JPAC logoThe Department of Defense POW/Missing Personnel Office announced the remains of servicemen, missing in action from World War II, have been accounted for and will be returned to their families for burial with full military honors.

They include Army Air Forces 1st Lts. William Bernier of Augusta, MT; Bryant Poulsen of Salt Lake City, UT and Herbert Young Jr. of Clarkdale, AZ. Also identified were Tech Sgts. Charles Johnston of Pittsburgh, PN and Hugh F. Moore of Elkton, MD; Staff Sgts. John E. Copeland of Dearing, KS and Charles J. Jones of Athens, GA and Sgt. Charles A. Gardner of San Francisco, CA.

All will be buried with full military honors.
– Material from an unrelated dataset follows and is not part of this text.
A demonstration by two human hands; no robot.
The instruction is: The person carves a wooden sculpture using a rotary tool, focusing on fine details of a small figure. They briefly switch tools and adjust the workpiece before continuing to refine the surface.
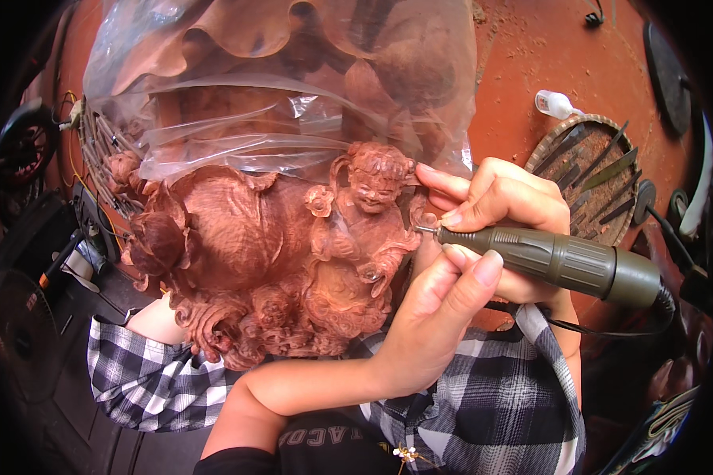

Gardner will be buried Dec. 4 in Arlington National Cemetery.

On April 10, 1944, Gardner, along with 11 other B-24D Liberator crew members took off from Texter Strip, Nazdab Air Field, New Guinea, on a mission to attack an anti-aircraft site at Hansa Bay. The aircraft was shot down by enemy anti-aircraft fire over the Madang Province, New Guinea. Four of the crewmen were able to parachute from the aircraft, but were reported to have died in captivity.

Following World War II, the Army Graves Registration Service (AGRS) conducted investigations and recovered the remains of three of the missing airmen. In May 1949, AGRS concluded the remaining nine crew members were unrecoverable.

In 2001, a U.S.-led team located wreckage of a B-24D that bore the tail number of this aircraft. After several surveys, the Joint POW/MIA Accounting Command (JPAC) teams excavated the site and recovered human remains and non-biological material evidence.